One of the alkaloid compounds which gives nutmeg its peculiar appeal, called myristicin, is so intoxicating that it’s actually hallucinogenic. It’s apparently popular in prisons, which is why nutmeg has been banned in many prison kitchens. “Stirred into a glass of cold water, a penny matchbox full of nutmeg had the kick of three or four reefers,” wrote Malcolm X in his autobiography, describing his prison psychedelics. What he doesn’t mention is the brutal headaches, nausea, and convulsions that accompany the relatively short trips. The symptoms of nutmeg abuse sound strangely like those described by toad-lickers. Keep it in mind when you’re going for your fourth mug of eggnog. “Results are vaguely similar to marijuana with side effects of headache and nausea. Death would probably supervene before addiction if such addiction is possible. I have only taken nutmeg once,” said William S. Burroughs in Naked Lunch. Listen to William S. Burroughs. Nutmeg is probably the only narcotic for which he declined a second try.

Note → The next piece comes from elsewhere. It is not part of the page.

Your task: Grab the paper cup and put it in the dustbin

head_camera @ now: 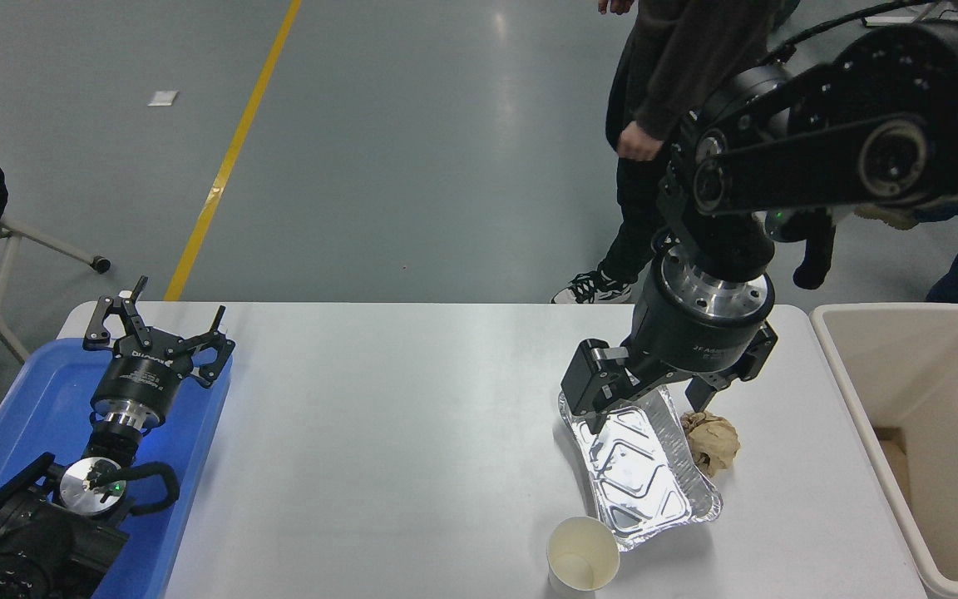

So nutmeg, potent in flavor and effect, was limited to one handful of small volcanic islands, all within gunshot of each other, in the labyrinth of the South Pacific. How did it end up only there? Myristica as a genus is all over Asia, but no other species achieves the nutmeg’s special powers. The Bandas are geographically remote, and more to the point, the nutmeg isn’t a seafaring nut. Unlike the coconut, which actually requires a long saltwater bath in order to germinate, the nutmeg isn’t a “drift seed;” floating to a nearby island would have the same sterilizing effect as pickling the pepper. I’ve written about waif dispersal in animals before, and for the dioecious nutmeg, which has both male and female trees, the odds of an ordinary species of Myristica arriving and coupling with another of its kind on a wayward volcanic island are probably about the same as that of a small bedraggled mammal floating in on a life raft of loose grasses finding its mate on a desert isle. It’s possible that humans brought a Myristica species from a neighboring island, but unlikely that it was cultivated until it became the modern nutmeg. It must have got there naturally and evolved naturally.
So the nutmeg has to be appreciated as an incredibly unlikely phenomenon. It is as if the ancestral nutmeg, bland and vaguely medicinal, arrived by chance at the windswept volcanoes and became concentrated and intense, like a pool of elixir evaporating in the sun. Solitude gave nutmeg its unique character and its intoxicating influence, and for these, war crimes were committed. Malcolm Little partook of it to escape his literal and mental prison, and eventually became a revolutionary and radical. Pierre Poivre fought the colonial Dutch to bring its essence to his sunny African gardens. And you? You just dust your eggnog with it. After all, for such a small seed, a little goes a long way.